• **Activity**
The answer must consist of the records below, repeated exactly.

--- START ---

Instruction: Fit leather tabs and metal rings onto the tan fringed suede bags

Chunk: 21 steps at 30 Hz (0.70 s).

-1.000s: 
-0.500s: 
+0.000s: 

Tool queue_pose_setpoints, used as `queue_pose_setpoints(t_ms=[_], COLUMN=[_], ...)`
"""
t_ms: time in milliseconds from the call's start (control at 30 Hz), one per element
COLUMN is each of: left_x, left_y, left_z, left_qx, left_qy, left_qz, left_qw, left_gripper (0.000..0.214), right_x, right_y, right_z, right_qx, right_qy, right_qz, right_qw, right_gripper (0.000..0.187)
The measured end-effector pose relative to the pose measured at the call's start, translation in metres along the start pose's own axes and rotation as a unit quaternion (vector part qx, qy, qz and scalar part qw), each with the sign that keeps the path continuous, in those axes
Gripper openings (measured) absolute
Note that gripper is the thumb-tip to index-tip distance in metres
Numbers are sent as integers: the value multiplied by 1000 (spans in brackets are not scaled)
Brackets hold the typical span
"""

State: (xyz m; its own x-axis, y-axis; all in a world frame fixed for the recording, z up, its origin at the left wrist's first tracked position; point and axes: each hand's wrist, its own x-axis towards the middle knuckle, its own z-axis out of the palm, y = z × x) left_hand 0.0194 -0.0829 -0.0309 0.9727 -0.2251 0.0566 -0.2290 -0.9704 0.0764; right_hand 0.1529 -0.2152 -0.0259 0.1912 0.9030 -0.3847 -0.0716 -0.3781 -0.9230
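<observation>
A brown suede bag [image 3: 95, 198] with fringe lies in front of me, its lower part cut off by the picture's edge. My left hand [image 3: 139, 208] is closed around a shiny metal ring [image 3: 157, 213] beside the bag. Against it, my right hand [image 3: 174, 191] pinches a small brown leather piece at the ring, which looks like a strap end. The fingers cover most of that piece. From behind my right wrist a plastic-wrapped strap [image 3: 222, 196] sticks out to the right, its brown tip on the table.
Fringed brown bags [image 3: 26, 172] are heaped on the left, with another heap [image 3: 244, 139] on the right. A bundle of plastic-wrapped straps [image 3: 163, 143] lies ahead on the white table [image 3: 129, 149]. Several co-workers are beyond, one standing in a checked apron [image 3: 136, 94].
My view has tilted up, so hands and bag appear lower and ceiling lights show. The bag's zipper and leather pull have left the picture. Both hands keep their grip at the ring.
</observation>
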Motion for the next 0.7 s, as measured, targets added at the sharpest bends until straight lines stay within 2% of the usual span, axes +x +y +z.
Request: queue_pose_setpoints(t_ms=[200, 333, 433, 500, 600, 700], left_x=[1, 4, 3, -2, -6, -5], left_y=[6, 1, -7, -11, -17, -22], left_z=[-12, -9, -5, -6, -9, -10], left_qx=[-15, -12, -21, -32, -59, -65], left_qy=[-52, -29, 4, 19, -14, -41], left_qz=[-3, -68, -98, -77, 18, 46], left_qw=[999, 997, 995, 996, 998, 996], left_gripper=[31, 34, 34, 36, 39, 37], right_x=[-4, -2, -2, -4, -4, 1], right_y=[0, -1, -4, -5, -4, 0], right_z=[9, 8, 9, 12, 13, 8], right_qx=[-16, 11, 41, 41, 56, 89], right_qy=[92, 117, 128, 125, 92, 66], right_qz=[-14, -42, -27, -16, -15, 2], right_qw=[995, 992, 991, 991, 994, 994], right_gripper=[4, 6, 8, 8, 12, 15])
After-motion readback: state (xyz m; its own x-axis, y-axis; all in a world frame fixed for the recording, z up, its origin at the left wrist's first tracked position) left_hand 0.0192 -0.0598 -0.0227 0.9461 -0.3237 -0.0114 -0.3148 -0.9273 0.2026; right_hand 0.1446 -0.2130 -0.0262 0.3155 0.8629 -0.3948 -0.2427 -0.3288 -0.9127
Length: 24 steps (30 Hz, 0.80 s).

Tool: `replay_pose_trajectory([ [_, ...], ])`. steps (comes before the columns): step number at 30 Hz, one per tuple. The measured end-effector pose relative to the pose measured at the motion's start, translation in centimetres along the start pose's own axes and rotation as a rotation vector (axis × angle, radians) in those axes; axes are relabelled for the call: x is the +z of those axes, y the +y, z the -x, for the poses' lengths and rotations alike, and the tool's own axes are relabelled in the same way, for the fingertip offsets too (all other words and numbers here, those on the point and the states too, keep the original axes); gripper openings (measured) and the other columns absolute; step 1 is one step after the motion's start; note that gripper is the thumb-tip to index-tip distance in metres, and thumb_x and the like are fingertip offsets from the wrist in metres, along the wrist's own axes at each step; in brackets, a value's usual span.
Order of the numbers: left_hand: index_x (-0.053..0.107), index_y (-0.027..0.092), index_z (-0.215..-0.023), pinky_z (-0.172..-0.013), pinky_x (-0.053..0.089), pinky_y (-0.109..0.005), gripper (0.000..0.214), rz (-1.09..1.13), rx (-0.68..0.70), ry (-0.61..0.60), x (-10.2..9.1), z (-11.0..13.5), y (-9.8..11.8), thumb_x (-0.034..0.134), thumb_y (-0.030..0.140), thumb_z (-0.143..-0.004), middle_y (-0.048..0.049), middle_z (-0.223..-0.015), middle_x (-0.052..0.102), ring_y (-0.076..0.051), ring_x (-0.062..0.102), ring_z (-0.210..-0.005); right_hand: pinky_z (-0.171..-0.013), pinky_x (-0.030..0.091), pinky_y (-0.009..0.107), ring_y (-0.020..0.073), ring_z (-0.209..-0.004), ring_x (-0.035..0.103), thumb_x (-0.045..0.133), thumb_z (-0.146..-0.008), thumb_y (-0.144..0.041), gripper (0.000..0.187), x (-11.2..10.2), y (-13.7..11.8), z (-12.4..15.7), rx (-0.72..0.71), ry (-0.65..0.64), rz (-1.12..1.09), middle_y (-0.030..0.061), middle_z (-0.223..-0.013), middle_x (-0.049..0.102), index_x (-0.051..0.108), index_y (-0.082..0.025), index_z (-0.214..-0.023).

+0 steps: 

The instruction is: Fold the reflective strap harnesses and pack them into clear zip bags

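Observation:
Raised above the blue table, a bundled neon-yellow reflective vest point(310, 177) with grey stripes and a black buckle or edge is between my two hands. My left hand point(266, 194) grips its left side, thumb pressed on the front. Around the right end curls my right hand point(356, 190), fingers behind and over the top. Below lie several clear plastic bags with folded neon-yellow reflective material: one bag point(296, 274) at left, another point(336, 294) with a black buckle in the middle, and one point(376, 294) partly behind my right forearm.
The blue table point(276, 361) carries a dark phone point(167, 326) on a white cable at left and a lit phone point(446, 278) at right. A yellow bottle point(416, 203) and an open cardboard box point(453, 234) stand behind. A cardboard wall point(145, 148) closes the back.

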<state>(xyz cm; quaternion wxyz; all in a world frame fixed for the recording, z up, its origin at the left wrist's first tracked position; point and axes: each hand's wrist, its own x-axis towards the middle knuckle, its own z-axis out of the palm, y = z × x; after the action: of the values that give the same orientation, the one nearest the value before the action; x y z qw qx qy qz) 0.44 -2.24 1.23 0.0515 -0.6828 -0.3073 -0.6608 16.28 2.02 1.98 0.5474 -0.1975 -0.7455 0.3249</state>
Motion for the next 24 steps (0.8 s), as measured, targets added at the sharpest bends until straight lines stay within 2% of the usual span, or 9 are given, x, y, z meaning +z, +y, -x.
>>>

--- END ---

• **Answer below**
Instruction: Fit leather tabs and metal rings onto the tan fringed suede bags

Chunk: 21 steps at 30 Hz (0.70 s).

-1.000s: 
-0.500s: 
+0.000s: 

Tool queue_pose_setpoints, used as `queue_pose_setpoints(t_ms=[_], COLUMN=[_], ...)`
"""
t_ms: time in milliseconds from the call's start (control at 30 Hz), one per element
COLUMN is each of: left_x, left_y, left_z, left_qx, left_qy, left_qz, left_qw, left_gripper (0.000..0.214), right_x, right_y, right_z, right_qx, right_qy, right_qz, right_qw, right_gripper (0.000..0.187)
The measured end-effector pose relative to the pose measured at the call's start, translation in metres along the start pose's own axes and rotation as a unit quaternion (vector part qx, qy, qz and scalar part qw), each with the sign that keeps the path continuous, in those axes
Gripper openings (measured) absolute
Note that gripper is the thumb-tip to index-tip distance in metres
Numbers are sent as integers: the value multiplied by 1000 (spans in brackets are not scaled)
Brackets hold the typical span
"""

State: (xyz m; its own x-axis, y-axis; all in a world frame fixed for the recording, z up, its origin at the left wrist's first tracked position; point and axes: each hand's wrist, its own x-axis towards the middle knuckle, its own z-axis out of the palm, y = z × x) left_hand 0.0194 -0.0829 -0.0309 0.9727 -0.2251 0.0566 -0.2290 -0.9704 0.0764; right_hand 0.1529 -0.2152 -0.0259 0.1912 0.9030 -0.3847 -0.0716 -0.3781 -0.9230
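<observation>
A brown suede bag [image 3: 95, 198] with fringe lies in front of me, its lower part cut off by the picture's edge. My left hand [image 3: 139, 208] is closed around a shiny metal ring [image 3: 157, 213] beside the bag. Against it, my right hand [image 3: 174, 191] pinches a small brown leather piece at the ring, which looks like a strap end. The fingers cover most of that piece. From behind my right wrist a plastic-wrapped strap [image 3: 222, 196] sticks out to the right, its brown tip on the table.
Fringed brown bags [image 3: 26, 172] are heaped on the left, with another heap [image 3: 244, 139] on the right. A bundle of plastic-wrapped straps [image 3: 163, 143] lies ahead on the white table [image 3: 129, 149]. Several co-workers are beyond, one standing in a checked apron [image 3: 136, 94].
My view has tilted up, so hands and bag appear lower and ceiling lights show. The bag's zipper and leather pull have left the picture. Both hands keep their grip at the ring.
</observation>
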Motion for the next 0.7 s, as measured, targets added at the sharpest bends until straight lines stay within 2% of the usual span, axes +x +y +z.
Request: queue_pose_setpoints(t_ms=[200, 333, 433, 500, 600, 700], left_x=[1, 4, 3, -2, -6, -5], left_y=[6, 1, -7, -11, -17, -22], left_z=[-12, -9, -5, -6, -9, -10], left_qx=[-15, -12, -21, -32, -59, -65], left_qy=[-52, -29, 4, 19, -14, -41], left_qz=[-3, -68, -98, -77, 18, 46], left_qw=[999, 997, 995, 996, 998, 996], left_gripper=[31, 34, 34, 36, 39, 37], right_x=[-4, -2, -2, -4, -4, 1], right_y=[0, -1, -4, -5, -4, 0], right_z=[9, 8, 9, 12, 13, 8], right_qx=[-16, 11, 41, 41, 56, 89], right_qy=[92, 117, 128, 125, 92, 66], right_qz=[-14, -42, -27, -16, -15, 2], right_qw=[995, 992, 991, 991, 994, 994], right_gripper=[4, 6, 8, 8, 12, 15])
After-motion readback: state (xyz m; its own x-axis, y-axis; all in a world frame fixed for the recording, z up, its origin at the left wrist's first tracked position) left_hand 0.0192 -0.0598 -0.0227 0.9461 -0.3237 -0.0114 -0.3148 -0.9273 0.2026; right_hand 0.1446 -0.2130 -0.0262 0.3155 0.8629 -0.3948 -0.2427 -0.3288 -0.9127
Length: 24 steps (30 Hz, 0.80 s).

Tool: `replay_pose_trajectory([ [_, ...], ])`. steps (comes before the columns): step number at 30 Hz, one per tuple. The measured end-effector pose relative to the pose measured at the motion's start, translation in centimetres along the start pose's own axes and rotation as a rotation vector (axis × angle, radians) in those axes; axes are relabelled for the call: x is the +z of those axes, y the +y, z the -x, for the poses' lengths and rotations alike, and the tool's own axes are relabelled in the same way, for the fingertip offsets too (all other words and numbers here, those on the point and the states too, keep the original axes); gripper openings (measured) and the other columns absolute; step 1 is one step after the motion's start; note that gripper is the thumb-tip to index-tip distance in metres, and thumb_x and the like are fingertip offsets from the wrist in metres, along the wrist's own axes at each step; in brackets, a value's usual span.
Order of the numbers: left_hand: index_x (-0.053..0.107), index_y (-0.027..0.092), index_z (-0.215..-0.023), pinky_z (-0.172..-0.013), pinky_x (-0.053..0.089), pinky_y (-0.109..0.005), gripper (0.000..0.214), rz (-1.09..1.13), rx (-0.68..0.70), ry (-0.61..0.60), x (-10.2..9.1), z (-11.0..13.5), y (-9.8..11.8), thumb_x (-0.034..0.134), thumb_y (-0.030..0.140), thumb_z (-0.143..-0.004), middle_y (-0.048..0.049), middle_z (-0.223..-0.015), middle_x (-0.052..0.102), ring_y (-0.076..0.051), ring_x (-0.062..0.102), ring_z (-0.210..-0.005); right_hand: pinky_z (-0.171..-0.013), pinky_x (-0.030..0.091), pinky_y (-0.009..0.107), ring_y (-0.020..0.073), ring_z (-0.209..-0.004), ring_x (-0.035..0.103), thumb_x (-0.045..0.133), thumb_z (-0.146..-0.008), thumb_y (-0.144..0.041), gripper (0.000..0.187), x (-11.2..10.2), y (-13.7..11.8), z (-12.4..15.7), rx (-0.72..0.71), ry (-0.65..0.64), rz (-1.12..1.09), middle_y (-0.030..0.061), middle_z (-0.223..-0.013), middle_x (-0.049..0.102), index_x (-0.051..0.108), index_y (-0.082..0.025), index_z (-0.214..-0.023).

+0 steps: 

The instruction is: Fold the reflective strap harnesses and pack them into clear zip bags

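Observation:
Raised above the blue table, a bundled neon-yellow reflective vest point(310, 177) with grey stripes and a black buckle or edge is between my two hands. My left hand point(266, 194) grips its left side, thumb pressed on the front. Around the right end curls my right hand point(356, 190), fingers behind and over the top. Below lie several clear plastic bags with folded neon-yellow reflective material: one bag point(296, 274) at left, another point(336, 294) with a black buckle in the middle, and one point(376, 294) partly behind my right forearm.
The blue table point(276, 361) carries a dark phone point(167, 326) on a white cable at left and a lit phone point(446, 278) at right. A yellow bottle point(416, 203) and an open cardboard box point(453, 234) stand behind. A cardboard wall point(145, 148) closes the back.
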
<state>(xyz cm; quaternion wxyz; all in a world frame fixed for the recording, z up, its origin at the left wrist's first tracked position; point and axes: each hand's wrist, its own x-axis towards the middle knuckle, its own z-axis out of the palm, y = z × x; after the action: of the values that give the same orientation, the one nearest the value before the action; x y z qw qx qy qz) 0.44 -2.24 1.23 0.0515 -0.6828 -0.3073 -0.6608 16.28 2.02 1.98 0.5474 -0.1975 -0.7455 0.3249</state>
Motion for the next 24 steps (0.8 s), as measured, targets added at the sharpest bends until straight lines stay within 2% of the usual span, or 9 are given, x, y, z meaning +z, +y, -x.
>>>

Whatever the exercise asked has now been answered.